WORK TASK
Output the data below exactly, images excluded.

*** DATA SECTION Section Begins ***

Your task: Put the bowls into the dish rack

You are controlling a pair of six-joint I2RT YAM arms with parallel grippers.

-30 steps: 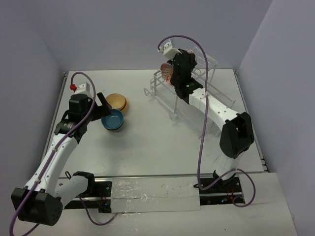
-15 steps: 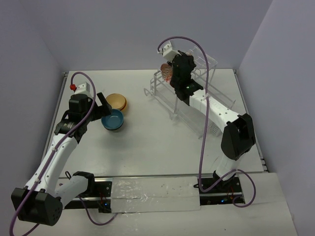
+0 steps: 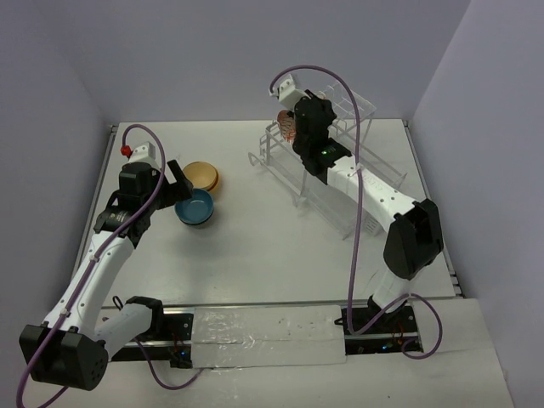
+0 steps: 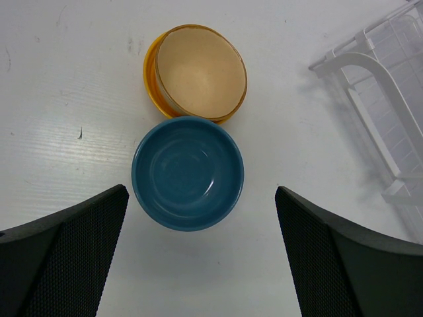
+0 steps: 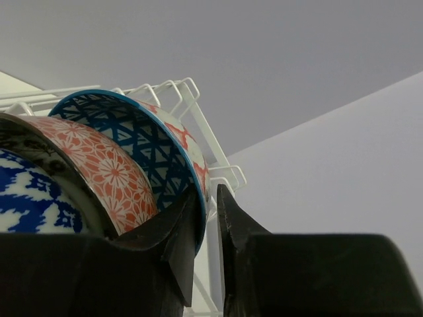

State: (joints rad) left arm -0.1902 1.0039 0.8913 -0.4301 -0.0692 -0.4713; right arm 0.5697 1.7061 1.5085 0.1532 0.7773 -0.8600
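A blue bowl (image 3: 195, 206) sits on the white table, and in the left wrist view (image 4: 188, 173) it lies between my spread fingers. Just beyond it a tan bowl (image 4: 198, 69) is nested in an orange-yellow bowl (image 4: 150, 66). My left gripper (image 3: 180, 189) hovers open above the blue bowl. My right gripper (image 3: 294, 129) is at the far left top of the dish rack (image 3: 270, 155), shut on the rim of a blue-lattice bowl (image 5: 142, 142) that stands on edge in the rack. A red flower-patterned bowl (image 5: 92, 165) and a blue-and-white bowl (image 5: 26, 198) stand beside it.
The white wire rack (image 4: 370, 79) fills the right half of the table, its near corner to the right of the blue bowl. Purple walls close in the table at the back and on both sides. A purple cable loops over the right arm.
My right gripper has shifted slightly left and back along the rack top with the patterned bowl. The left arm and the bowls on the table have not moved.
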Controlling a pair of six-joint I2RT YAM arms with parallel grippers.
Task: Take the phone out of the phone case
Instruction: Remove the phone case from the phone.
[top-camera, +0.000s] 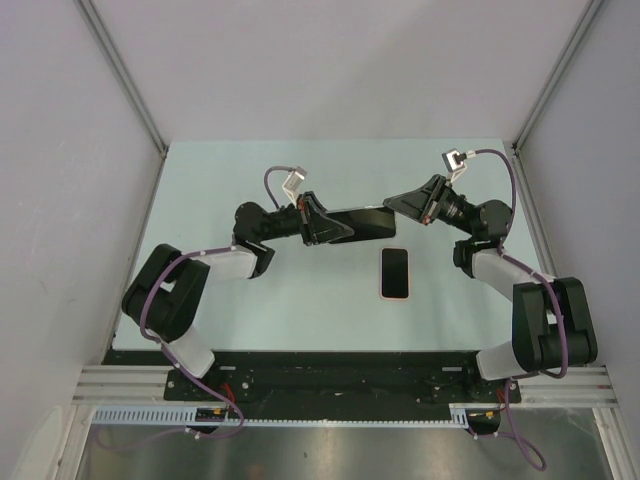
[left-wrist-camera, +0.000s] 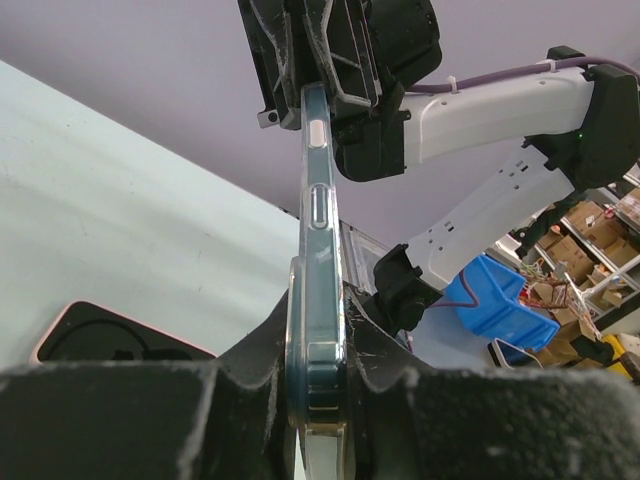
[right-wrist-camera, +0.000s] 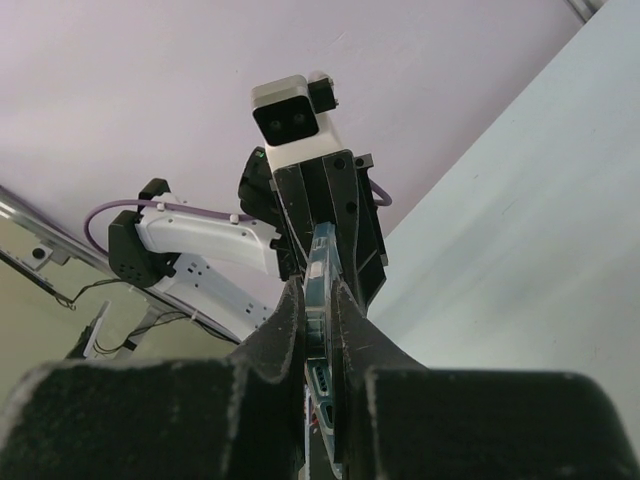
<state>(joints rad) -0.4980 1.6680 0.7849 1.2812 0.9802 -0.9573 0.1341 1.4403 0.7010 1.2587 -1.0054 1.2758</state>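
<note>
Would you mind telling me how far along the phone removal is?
Looks done: the phone lies on the table, apart from the case. In hand: both jaws are shut on the case, edge-on between them. Left: probably only setting the case down.
</note>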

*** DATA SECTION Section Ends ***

EXERCISE OUTPUT
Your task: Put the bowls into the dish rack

You are controlling a pair of six-joint I2RT YAM arms with parallel grippers.

-30 steps: 
-15 steps: 
+0 steps: 
+0 steps: 
+0 steps: 

State: (joints rad) left arm -0.1902 1.0039 0.8913 -0.4301 -0.0692 -0.4713; right arm 0.5697 1.7061 1.5085 0.1532 0.7773 -0.8600
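A blue bowl (image 3: 195, 206) sits on the white table, and in the left wrist view (image 4: 188, 173) it lies between my spread fingers. Just beyond it a tan bowl (image 4: 198, 69) is nested in an orange-yellow bowl (image 4: 150, 66). My left gripper (image 3: 180, 189) hovers open above the blue bowl. My right gripper (image 3: 294, 129) is at the far left top of the dish rack (image 3: 270, 155), shut on the rim of a blue-lattice bowl (image 5: 142, 142) that stands on edge in the rack. A red flower-patterned bowl (image 5: 92, 165) and a blue-and-white bowl (image 5: 26, 198) stand beside it.
The white wire rack (image 4: 370, 79) fills the right half of the table, its near corner to the right of the blue bowl. Purple walls close in the table at the back and on both sides. A purple cable loops over the right arm.
My right gripper has shifted slightly left and back along the rack top with the patterned bowl. The left arm and the bowls on the table have not moved.
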Controlling a pair of six-joint I2RT YAM arms with parallel grippers.
Task: Take the phone out of the phone case
Instruction: Remove the phone case from the phone.
[top-camera, +0.000s] 
[left-wrist-camera, +0.000s] 
[right-wrist-camera, +0.000s] 
<state>(joints rad) -0.4980 1.6680 0.7849 1.2812 0.9802 -0.9573 0.1341 1.4403 0.7010 1.2587 -1.0054 1.2758</state>
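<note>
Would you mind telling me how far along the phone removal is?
Looks done: the phone lies on the table, apart from the case. In hand: both jaws are shut on the case, edge-on between them. Left: probably only setting the case down.
</note>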

With that, the answer is done.